- Work item -
Retype nothing but the lines from the start of the material up to and including the line with "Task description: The". Pictures don't belong in the copy.

- Data block -

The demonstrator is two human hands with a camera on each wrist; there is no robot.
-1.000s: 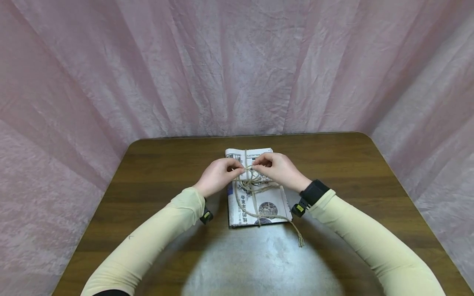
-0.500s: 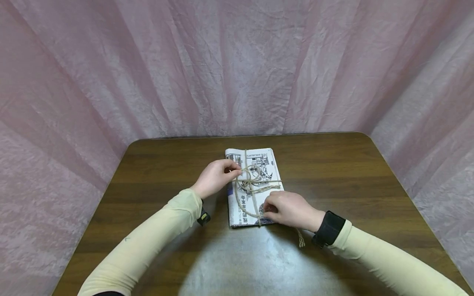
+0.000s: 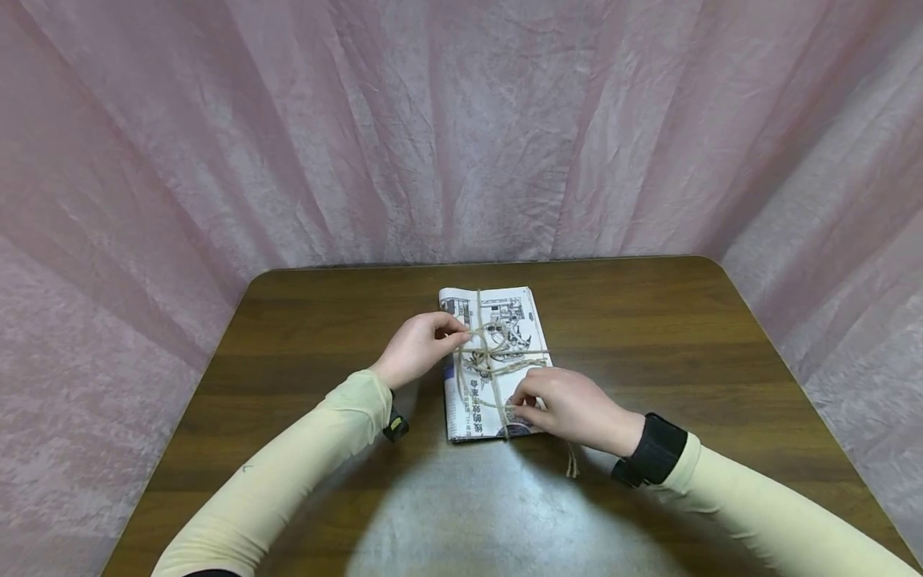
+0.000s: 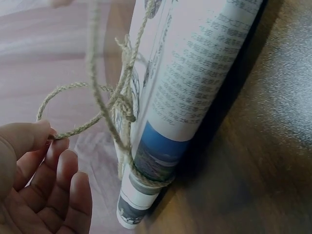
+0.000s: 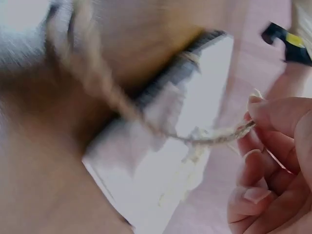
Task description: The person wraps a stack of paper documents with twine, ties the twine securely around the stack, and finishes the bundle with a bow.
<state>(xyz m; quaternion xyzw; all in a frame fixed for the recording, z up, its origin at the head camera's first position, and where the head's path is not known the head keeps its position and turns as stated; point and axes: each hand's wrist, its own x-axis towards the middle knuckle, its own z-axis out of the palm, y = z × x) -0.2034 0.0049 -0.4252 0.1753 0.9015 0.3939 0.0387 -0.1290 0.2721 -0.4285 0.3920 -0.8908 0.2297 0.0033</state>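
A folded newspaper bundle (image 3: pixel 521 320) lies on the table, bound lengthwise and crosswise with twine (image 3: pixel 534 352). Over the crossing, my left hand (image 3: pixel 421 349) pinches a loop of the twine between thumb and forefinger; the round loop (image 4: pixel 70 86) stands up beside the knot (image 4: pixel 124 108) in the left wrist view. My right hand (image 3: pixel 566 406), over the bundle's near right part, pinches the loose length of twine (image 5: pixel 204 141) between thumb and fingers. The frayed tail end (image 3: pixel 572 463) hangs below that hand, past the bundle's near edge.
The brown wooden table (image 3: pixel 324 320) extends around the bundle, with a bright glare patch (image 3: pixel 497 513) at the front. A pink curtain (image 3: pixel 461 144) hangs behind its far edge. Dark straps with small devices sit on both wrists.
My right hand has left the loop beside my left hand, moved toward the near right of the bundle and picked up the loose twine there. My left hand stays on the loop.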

- Exercise answer -
The demonstrator is two human hands with a camera on each wrist; there is no robot.
-1.000s: 
-0.500s: 
+0.000s: 
+0.000s: 
+0.000s: 
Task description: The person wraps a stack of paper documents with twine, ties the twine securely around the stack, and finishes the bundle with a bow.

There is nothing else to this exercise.